Required action
The line containing "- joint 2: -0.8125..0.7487" marks the end; copy exactly all lines from the start of the material up to and including it.

----------------

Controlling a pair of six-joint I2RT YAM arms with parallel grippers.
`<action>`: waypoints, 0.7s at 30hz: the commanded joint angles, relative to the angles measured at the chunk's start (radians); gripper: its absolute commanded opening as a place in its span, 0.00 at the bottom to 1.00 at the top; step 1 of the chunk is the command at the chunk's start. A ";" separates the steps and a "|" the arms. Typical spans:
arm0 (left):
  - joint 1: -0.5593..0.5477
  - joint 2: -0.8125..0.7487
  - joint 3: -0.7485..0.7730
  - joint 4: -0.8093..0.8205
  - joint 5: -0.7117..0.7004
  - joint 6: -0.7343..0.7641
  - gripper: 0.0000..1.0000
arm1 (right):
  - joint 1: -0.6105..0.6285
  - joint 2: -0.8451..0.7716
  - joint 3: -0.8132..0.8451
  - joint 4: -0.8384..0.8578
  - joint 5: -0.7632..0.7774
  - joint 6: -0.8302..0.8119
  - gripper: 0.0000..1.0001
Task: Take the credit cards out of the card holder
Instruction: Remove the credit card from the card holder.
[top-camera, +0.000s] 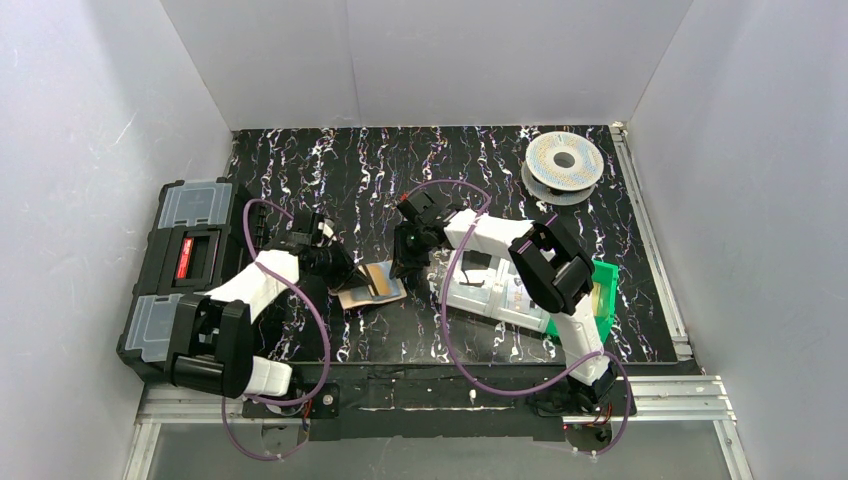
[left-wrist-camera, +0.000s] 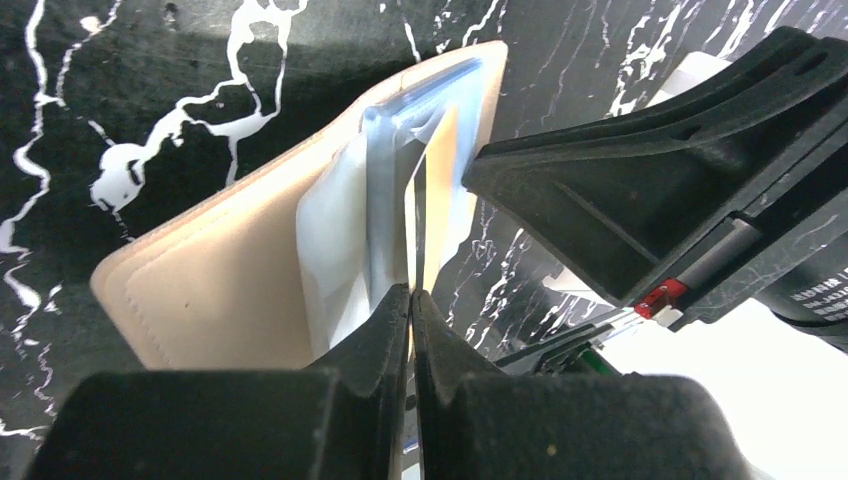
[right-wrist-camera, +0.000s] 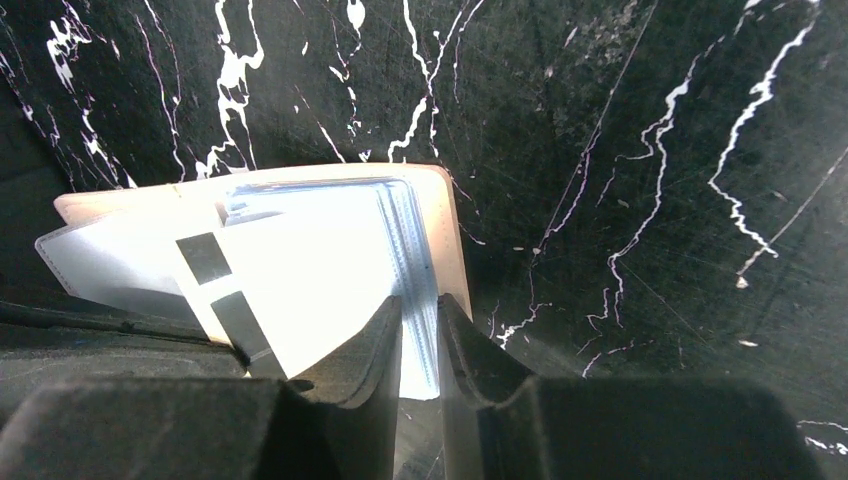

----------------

Your response
Controlling a pair of six-joint I2RT YAM arms with parallel grippers.
`<action>`: waypoints, 0.7s at 30hz: the commanded joint angles, relative to the angles measured at the chunk's start (radians); gripper: its absolute commanded opening as a place in its span, 0.00 at the bottom to 1.00 at the top; step 1 of the chunk is the command at the chunk's start. A ";" separates the steps and a "|" the arms. Typical spans:
arm0 (left):
  - joint 1: -0.5593..0.5477
  - joint 2: -0.8125..0.7487

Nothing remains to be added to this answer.